S’inspirant de son enfance, le primo-réalisateur colombien Fabian Hernandez signe ici un film très personnel. Il a en effet grandi à Sante Fe, dans le centre-ville pauvre de Bogota. Il en résulte un film authentique, sensible, touchant, dans lequel Carlos (Dilan Felipe Ramírez Espitia), un jeune adolescent de seize ans, se débat dans un milieu qui veut lui imposer des codes qu’il ne souhaite pas partager. Il ne se sent en effet pas à l’aise avec la définition de l’homme, dur, viril, macho, (« un varon » signifie « un mâle ») qu’on souhaite lui faire porter. Mais suite à l’emprisonnement de sa mère, il se retrouve à la rue. Difficile pour un jeune garçon qui se sent responsable de sa sœur Nicole et des ressources financières nécessaires à adoucir les conditions de détentions de celle à qui il voue un grand amour filial.

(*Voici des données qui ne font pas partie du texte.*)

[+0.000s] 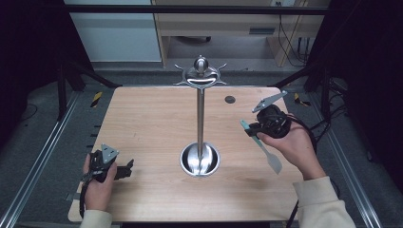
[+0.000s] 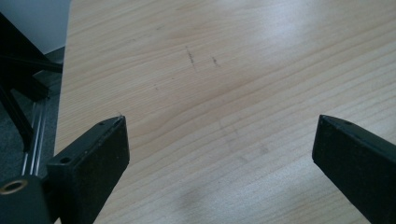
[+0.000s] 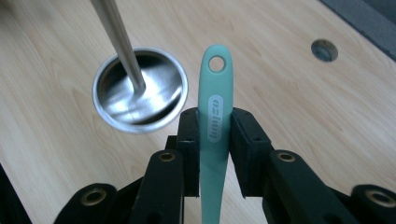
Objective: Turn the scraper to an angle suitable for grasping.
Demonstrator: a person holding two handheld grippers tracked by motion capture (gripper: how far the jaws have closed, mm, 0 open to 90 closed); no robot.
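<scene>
A steel stand (image 1: 200, 114) rises from a round dish base (image 1: 200, 159) at the table's middle, topped by a ring of hooks (image 1: 200, 76). To its right, my right gripper (image 1: 253, 129) is lifted off the table and shut on a teal spatula (image 1: 260, 145), whose pale blade hangs toward the near edge. In the right gripper view the jaws clamp the spatula's handle (image 3: 214, 126), its hanging hole pointing ahead toward the dish base (image 3: 140, 89) and pole (image 3: 117, 37). My left gripper (image 1: 128, 167) rests open at the near left corner, its pads (image 2: 100, 154) wide apart over bare wood.
The wooden table (image 1: 152, 123) has a small round hole (image 1: 230, 99) at the back right, also seen as a hole (image 3: 324, 49) in the right gripper view. Black frame rails and dark floor surround the table. A cable trails off the right edge.
</scene>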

Louvoyant sans cesse dans un fragile équilibre entre ses envies et les responsabilités qu’il se donne, il intègre une bande de dealers tout en essayant de ne pas franchir les limites qu’il s’est fixées. Ce louvoiement moral est à l‘image des errances du héros à travers son quartier de Bogota. Des déplacements qui nous rappellent les déambulations existentielles des personnages du néoréalisme ou du protagoniste principal du Nostalgia de Mario Martone. Il n’est cependant pas laissé complètement à la rue puisqu’on le voit intégrer au début du film un institut pour jeunes sans domicile, dans lequel les règles strictes doivent permettre de redonner aux adolescents une nouvelle chance de s’intégrer autrement que par la violence.

La mise en scène est épurée et le montage est à ce titre fluide, à l’opposé du découpage heurté de certaines séries policières, donnant au film une atmosphère particulière oscillant entre drame, solitude, espoirs, et émotions refoulées. Le réalisateur souhaite ici échapper aux clichés habituels liés à la Colombie, autour de la drogue, la violence ou les cartels. Pour autant, il se refuse à éluder la situation difficile de toute une population à qui on n’offre pas toujours le choix. De plus, en alternant entre documentaire et fiction, le réalisateur donne plus de réalisme à son film, même si cette approche se fait parfois au détriment du rythme, certaines séquences s’étirant quelque peu dans un but démonstratif. Pour autant, on se souviendra longtemps de la dernière séquence, particulièrement intense en émotion qui conclue magnifiquement le film. Le réalisateur réussit ici à transmettre l’essentiel de son intention, c’est-à-dire faire le portrait d’un adolescent sensible qui se rend compte qu’au final le libre arbitre existe.